• **WORK ORDER**
Only these lines should appear, exactly: the one containing "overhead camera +" and every line after it through the end of the material below.
------------------------------------
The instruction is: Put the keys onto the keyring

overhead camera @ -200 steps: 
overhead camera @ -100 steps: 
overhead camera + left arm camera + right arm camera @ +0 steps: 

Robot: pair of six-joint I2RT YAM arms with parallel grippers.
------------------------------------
• **OUTPUT OF THE TASK**
overhead camera + left arm camera + right arm camera @ +0 steps: 

Robot: pair of six-joint I2RT YAM arms with parallel grippers.

The response to this exercise is now finished.